Закурив, Ойген ответил:
– Почему ж нет, конечно расскажите…
– Это было в тридцать втором, еще до того, как Гитлер стал канцлером… Я приехал в Шарлоттенберг, улочки узкие, надо было развернуться; возле пивной стояли две машины; вокруг них толпились люди в коричневой форме, они обсуждали речь Геббельса, смеялись, спорили, вполне, казалось бы, нормальные члены СА. Я спросил, нет ли среди них шоферов, чтобы те подали свои машины вперед, чуть освободив мне место. Нет, ответили мне, нет здесь шоферов… Я корячился минут пять, разворачивая свой «опель», пока наконец кое-как управился, а коричневые все это время молча наблюдали за мною, а потом спросили, где это я так лихо выучился владеть искусством проползания на машине сквозь полосу препятствий… Когда, припарковавшись, я вышел, двое коричневых из тех, кто смеялся надо мною, поприветствовали друг друга возгласом «Хайль Гитлер!», сели в эти злосчастные автомобили и разъехались в разные стороны… Когда нравится смотреть на страдания – или даже просто неудобство другого человека – это и есть фашизм… Но для вас, хорошо образованного, я уточню: это и есть настоящий национал-социализм…
Ойген сжал кулаки, пощелкал толстыми костяшками пальцев, поросших бесцветными мягкими волосками, сокрушенно вздохнул:
– Группенфюрер запретил мне работать с вами так, как вы того заслуживаете, Штирлиц… А то я бы продемонстрировал вам, что такое германский национал-социализм, когда он встречается с русским нигилистическим большевизмом…
И, склонившись над Штирлицем, он близко заглянул ему в глаза, а потом плюнул в лицо.
– Вот так… Этого мне группенфюрер не запрещал, я никак не ослушался приказа…

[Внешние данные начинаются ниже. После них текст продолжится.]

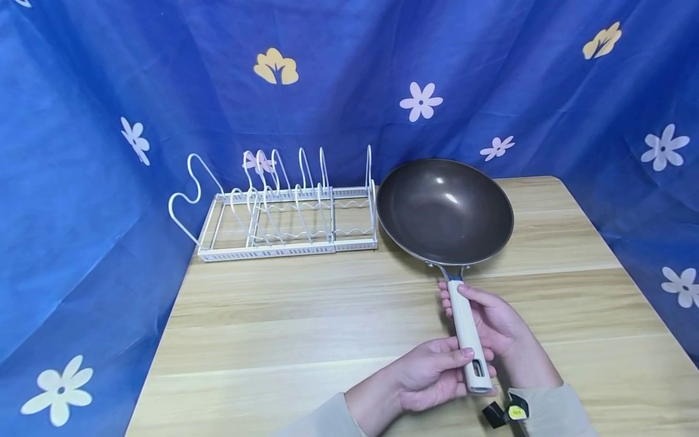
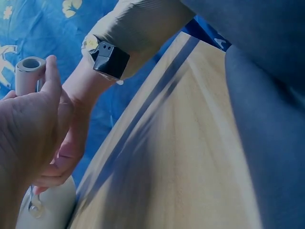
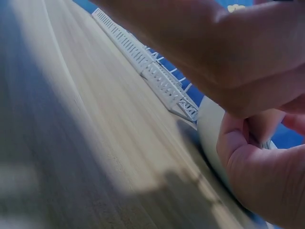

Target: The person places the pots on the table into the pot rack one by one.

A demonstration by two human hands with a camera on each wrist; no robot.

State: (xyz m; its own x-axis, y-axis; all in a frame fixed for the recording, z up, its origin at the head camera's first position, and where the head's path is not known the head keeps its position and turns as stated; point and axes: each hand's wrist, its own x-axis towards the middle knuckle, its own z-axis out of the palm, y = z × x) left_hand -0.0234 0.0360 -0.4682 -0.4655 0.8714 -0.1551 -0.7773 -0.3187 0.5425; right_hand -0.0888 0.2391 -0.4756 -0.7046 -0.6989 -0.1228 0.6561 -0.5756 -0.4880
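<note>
A frying pan (image 1: 445,212) with a dark inside and a cream handle (image 1: 466,331) is on the right half of the table, its bowl facing up. My right hand (image 1: 499,321) grips the handle close to the pan, thumb lying along the top. Nearer the handle's end, my left hand (image 1: 431,373) holds it with the thumb on top and fingers beneath. In the left wrist view the handle's hollow end (image 2: 31,64) pokes out beside the left fingers. The pan's pale outer side (image 3: 212,126) shows past the right hand in the right wrist view.
A white wire pan rack (image 1: 289,249) with several upright loops stands at the back left, its right end close to the pan's rim. Blue curtains (image 1: 338,109) with flower prints hang behind and beside the wooden table (image 1: 273,315). A black wrist device (image 2: 111,59) is on the right forearm.
</note>
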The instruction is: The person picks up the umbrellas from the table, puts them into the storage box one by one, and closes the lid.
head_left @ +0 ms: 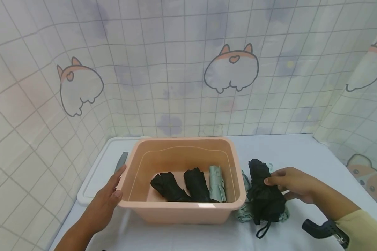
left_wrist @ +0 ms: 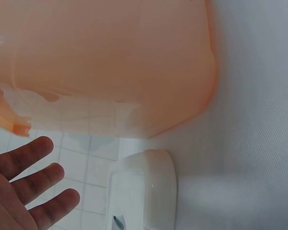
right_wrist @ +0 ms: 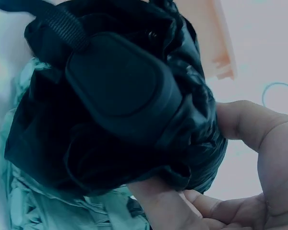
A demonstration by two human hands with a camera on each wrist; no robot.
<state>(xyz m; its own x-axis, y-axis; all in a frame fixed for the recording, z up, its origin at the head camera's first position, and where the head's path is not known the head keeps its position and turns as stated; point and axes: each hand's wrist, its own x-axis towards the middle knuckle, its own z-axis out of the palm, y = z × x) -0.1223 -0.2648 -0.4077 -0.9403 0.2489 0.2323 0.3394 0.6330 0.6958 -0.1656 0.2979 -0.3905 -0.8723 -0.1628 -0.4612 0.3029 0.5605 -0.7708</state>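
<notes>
My right hand (head_left: 296,184) grips a folded black umbrella (head_left: 265,195), its thumb on the near side and its fingers underneath. The umbrella's handle end (right_wrist: 117,79) and wrist strap (right_wrist: 62,24) face the right wrist camera. Beneath it, partly hidden, lie grey-green folded umbrellas (head_left: 245,213); their number cannot be told. A peach plastic basin (head_left: 182,213) stands to the left, holding two black folded umbrellas (head_left: 169,188) (head_left: 197,184) and one grey-green rolled umbrella (head_left: 217,184). At the basin's left rim is my left hand (head_left: 102,205), fingers extended and spread.
Behind the basin's left side lies a white tray-like box (head_left: 95,174) with a grey blade-shaped piece (head_left: 122,161) on it. A black curved piece (head_left: 317,229) sits by the right sleeve. Tile-patterned sheeting (head_left: 182,69) hangs around the white table (head_left: 289,150).
</notes>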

Около двери он остановился, обернулся к Штирлицу и заключил:
– А попозже я вам до конца объясню, что такое большевистский нигилизм, ох и объясню, Штирлиц…
Когда он плотно закрыл за собою дверь, Штирлиц вытер лицо о подушку, ощутив, какая вонючая слюна у этого длинного животного, и вдруг совершенно неожиданно очень явственно и близко увидел лицо Вацлава Вацлавовича Воровского; тот пришел к ним на цюрихскую квартиру, когда папа организовал диспут о русской литературе, пытаясь хотя бы как-то, поначалу в области культуры, найти путь к компромиссу между его единомышленниками, членами меньшевистской фракции Мартова, и ленинцами.